Znalezisko znajdowało się w błotnistej jamie. Uczeni podejrzewają, że czaszka została złożona w rytualnej ofierze. Jakże byli zdziwieni, kiedy zobaczyli, co kryje się w jej wnętrzu. Otóż zawierało ono tajemniczą, żółtą substancję. Przebadali ją z pomocą tomografu komputerowego. Metoda ta umożliwia uzyskanie przekrojów danego obiektu.
– Naszym oczom ukazały się struktury, które jednoznacznie przypominają mózg – powiedział Philip Duffey, neurolog, który przeprowadzał badanie. Dodał, że kolejnym etapem analizy powinno być ustalenie, do kogo czaszka należała, jak znalezisko mogło w tak dobrym stanie przetrwać i czy zawiera ślady biologicznego materiału, a jeśli tak, to jaki jest jego skład.
Choć uczeni nazwali zawartość czaszki substancją, to więcej wspólnego ma ona ze skamieliną. Przypomina ona swoim kształtem skurczony mózg. Tkanka tłuszczowa nie mogła naturalnie przetrwać. Została rozłożona przez mikroby.

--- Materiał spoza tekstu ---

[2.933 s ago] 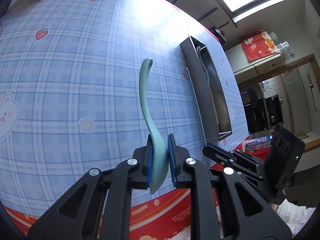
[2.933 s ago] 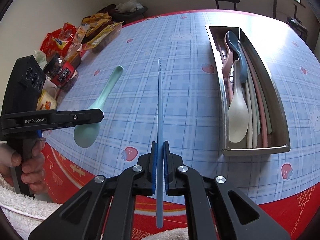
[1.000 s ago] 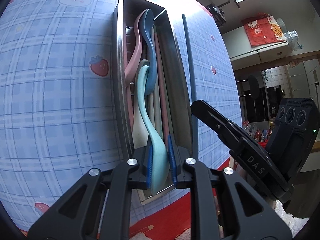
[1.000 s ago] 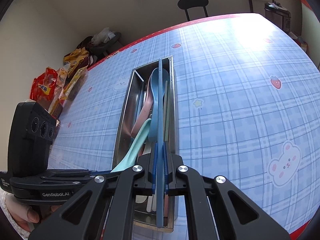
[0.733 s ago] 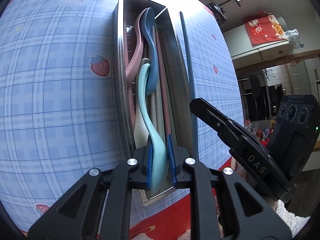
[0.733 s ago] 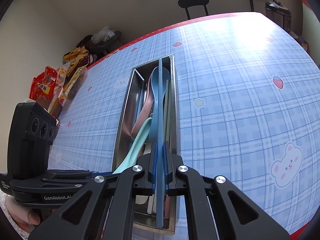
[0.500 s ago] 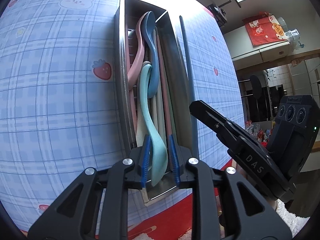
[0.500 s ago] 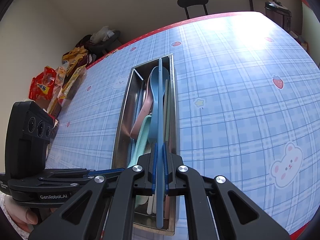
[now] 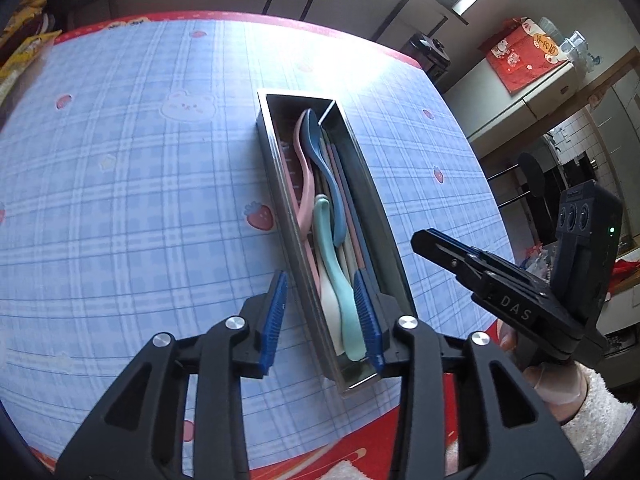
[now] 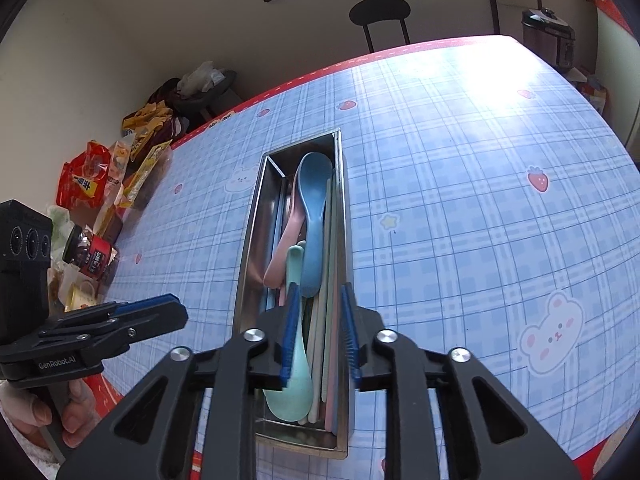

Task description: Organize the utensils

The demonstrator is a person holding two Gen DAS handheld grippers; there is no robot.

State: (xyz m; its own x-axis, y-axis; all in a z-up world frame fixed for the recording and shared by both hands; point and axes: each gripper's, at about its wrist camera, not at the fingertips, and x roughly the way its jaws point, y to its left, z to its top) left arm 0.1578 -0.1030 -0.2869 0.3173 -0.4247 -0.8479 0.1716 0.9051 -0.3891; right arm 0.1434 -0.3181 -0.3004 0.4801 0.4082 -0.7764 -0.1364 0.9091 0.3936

Na terenie, na którym znajdowała się czaszka, już prawdopodobnie w 300 r. p.n.e. uprawiane było rolnictwo. Samo miasto York zostało założone ponad 2 tys. lat temu. Swego czasu było dla Rzymian główną bazą militarną.
– Znalezisko to nie przypomina szczątków, jakie są znajdowane na torfowiskach – komentuje Duffey. – Na czaszce nie pozostał bowiem żaden kawałek skóry ani innej tkanki.